Instruction for the entries that follow: retype exactly the lines from the line with "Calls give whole" to the line with "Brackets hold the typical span", both included, and omit all others.

*** Records supplied Section Begins ***

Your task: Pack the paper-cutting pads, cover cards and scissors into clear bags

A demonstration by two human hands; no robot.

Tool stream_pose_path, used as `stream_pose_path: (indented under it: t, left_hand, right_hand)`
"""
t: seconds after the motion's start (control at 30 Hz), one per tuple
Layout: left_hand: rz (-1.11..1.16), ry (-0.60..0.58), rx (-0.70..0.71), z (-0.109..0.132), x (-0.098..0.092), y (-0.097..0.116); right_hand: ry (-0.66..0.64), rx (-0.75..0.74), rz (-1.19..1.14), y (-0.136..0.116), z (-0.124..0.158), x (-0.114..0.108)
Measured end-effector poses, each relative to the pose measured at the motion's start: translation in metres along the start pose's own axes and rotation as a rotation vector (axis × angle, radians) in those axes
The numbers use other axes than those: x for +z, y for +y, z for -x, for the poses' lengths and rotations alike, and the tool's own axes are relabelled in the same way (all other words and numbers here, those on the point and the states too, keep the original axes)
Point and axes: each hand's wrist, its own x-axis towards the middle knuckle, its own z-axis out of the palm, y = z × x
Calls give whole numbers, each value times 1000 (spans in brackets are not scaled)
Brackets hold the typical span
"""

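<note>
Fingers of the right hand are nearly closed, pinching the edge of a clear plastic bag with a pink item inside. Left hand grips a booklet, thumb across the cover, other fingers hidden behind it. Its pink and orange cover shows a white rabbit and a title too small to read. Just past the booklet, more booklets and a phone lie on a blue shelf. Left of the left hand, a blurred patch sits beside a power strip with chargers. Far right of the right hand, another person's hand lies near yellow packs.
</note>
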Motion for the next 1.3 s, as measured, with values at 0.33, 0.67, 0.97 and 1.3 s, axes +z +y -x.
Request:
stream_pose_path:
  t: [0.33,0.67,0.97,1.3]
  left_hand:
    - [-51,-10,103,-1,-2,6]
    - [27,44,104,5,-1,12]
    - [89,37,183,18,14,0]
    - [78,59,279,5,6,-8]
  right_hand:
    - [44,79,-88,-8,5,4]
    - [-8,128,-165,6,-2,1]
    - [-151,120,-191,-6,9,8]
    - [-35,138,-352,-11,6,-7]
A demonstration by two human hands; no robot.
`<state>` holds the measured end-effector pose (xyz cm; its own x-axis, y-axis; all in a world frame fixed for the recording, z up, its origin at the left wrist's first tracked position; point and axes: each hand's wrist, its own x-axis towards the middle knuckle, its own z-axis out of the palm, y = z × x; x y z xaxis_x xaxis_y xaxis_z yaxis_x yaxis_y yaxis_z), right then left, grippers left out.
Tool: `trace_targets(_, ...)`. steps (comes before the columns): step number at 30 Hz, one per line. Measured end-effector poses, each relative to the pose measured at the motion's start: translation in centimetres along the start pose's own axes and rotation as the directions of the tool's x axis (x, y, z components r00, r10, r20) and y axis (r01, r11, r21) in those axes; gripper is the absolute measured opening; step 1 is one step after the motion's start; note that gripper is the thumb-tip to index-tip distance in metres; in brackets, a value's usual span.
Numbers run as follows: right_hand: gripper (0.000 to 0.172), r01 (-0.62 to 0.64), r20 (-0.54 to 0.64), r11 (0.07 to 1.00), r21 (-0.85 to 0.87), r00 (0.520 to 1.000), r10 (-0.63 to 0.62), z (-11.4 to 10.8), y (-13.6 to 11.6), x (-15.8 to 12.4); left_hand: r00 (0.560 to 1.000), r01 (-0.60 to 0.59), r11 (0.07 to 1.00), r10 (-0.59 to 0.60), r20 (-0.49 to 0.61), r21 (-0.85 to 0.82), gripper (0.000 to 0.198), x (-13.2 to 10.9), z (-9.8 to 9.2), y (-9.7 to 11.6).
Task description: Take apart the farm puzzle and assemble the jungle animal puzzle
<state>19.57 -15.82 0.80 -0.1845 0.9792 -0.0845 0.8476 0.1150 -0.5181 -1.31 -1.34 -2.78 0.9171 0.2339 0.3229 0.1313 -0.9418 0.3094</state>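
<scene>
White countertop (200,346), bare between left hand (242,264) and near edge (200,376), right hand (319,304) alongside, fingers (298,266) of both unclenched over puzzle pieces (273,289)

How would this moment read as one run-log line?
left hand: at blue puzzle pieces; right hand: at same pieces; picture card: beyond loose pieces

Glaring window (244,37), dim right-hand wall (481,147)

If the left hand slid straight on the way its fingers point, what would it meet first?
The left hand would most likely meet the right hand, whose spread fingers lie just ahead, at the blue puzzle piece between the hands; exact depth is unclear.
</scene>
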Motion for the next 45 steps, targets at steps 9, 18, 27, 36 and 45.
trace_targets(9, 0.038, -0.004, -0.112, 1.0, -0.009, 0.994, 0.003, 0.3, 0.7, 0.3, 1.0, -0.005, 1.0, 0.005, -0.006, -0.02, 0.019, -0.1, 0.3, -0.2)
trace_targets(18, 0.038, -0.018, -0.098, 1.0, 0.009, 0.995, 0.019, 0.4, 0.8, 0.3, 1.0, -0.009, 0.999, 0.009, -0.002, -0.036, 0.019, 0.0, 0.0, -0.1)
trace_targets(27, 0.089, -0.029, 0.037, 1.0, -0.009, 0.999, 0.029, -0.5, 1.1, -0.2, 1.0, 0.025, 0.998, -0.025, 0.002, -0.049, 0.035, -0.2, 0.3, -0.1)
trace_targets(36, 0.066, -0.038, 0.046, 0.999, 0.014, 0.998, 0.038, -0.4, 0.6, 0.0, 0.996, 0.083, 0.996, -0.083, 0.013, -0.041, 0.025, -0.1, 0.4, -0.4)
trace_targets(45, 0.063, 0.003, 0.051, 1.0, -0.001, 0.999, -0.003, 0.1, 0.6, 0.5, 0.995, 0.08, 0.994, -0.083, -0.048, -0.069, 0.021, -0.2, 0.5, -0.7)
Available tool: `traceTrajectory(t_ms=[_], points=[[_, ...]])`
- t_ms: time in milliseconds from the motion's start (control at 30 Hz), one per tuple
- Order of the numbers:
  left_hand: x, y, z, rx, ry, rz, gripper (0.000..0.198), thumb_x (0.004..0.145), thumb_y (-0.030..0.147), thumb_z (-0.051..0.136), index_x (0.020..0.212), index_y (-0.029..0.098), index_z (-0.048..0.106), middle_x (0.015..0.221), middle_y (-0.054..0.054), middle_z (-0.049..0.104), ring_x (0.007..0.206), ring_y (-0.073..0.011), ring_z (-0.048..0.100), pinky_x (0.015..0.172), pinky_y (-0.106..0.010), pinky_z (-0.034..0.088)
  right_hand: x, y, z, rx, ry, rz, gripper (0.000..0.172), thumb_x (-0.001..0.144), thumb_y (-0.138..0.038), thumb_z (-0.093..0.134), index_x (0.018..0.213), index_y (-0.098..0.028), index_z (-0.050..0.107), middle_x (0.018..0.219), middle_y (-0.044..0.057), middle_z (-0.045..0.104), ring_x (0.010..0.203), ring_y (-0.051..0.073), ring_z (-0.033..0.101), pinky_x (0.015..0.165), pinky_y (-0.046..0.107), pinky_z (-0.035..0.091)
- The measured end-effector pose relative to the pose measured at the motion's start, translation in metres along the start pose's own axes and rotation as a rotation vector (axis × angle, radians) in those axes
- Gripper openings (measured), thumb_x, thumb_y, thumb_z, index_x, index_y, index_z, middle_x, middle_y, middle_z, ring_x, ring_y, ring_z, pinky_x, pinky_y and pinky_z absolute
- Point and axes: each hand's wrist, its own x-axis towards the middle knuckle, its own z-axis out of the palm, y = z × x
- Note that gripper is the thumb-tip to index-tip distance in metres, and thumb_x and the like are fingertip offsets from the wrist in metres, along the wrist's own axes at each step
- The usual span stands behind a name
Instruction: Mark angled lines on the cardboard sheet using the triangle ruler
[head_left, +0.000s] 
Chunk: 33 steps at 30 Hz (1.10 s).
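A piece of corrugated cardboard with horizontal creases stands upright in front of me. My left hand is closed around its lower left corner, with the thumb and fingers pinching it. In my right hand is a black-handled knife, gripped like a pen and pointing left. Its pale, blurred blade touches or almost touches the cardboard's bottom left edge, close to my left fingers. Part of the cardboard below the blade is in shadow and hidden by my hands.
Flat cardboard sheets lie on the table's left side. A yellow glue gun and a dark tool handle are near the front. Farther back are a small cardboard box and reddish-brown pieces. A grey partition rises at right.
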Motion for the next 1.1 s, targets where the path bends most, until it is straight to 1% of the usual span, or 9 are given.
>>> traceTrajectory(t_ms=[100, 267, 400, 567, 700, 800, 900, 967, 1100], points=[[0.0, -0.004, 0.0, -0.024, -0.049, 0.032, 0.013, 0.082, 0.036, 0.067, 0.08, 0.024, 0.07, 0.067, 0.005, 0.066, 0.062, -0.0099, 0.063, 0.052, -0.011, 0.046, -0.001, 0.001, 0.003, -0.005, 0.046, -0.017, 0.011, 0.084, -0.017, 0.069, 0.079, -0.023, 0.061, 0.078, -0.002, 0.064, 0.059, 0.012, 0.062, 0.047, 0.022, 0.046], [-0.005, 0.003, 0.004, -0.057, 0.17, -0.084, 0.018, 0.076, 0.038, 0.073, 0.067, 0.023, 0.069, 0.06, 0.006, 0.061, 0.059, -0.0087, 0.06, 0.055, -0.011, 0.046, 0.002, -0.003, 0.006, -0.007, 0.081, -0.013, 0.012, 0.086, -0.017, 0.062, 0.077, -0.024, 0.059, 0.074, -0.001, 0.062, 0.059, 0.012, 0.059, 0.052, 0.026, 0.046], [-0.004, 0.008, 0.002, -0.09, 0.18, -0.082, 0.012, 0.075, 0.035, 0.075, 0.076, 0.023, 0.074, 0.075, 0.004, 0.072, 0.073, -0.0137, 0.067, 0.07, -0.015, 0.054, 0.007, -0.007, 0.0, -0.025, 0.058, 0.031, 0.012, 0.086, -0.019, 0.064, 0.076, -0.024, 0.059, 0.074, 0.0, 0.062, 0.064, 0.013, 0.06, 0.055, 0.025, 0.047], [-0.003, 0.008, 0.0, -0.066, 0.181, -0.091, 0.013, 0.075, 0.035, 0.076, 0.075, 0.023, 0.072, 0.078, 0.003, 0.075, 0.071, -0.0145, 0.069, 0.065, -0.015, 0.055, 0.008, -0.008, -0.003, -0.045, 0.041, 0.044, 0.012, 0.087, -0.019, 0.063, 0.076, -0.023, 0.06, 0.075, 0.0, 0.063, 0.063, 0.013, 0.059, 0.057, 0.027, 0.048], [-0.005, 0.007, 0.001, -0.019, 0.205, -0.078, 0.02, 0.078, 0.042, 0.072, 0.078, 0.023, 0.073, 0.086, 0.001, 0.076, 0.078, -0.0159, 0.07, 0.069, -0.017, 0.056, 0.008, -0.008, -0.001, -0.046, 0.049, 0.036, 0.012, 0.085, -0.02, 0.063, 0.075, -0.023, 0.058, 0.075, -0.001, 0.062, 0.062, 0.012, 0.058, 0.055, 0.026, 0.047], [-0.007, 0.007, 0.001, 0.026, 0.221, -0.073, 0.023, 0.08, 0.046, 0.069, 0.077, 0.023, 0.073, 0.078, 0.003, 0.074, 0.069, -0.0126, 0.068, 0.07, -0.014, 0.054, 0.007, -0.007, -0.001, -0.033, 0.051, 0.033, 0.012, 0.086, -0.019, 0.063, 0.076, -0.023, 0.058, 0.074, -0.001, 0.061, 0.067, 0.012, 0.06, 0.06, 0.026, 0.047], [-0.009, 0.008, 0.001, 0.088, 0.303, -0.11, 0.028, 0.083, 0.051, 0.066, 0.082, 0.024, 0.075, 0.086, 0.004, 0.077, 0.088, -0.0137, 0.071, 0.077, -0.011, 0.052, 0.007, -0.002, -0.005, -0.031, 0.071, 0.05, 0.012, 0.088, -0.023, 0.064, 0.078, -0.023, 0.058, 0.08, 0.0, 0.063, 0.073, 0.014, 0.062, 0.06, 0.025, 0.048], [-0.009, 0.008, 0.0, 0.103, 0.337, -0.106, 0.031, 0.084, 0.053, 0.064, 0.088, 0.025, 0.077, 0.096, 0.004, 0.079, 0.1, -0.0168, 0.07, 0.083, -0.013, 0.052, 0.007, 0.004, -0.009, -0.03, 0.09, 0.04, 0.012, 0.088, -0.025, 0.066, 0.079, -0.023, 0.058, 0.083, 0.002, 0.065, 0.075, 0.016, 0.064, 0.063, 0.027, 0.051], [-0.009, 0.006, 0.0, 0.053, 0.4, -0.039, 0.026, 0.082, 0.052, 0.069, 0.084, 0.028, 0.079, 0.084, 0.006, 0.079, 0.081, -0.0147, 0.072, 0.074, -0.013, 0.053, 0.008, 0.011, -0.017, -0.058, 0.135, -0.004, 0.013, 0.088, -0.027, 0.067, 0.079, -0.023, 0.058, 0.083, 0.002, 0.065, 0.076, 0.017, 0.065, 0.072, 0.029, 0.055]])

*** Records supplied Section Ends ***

*Result below:*
Calls give whole numbers, each value times 1000 (spans in brackets are not scaled)
Brackets hold the typical span

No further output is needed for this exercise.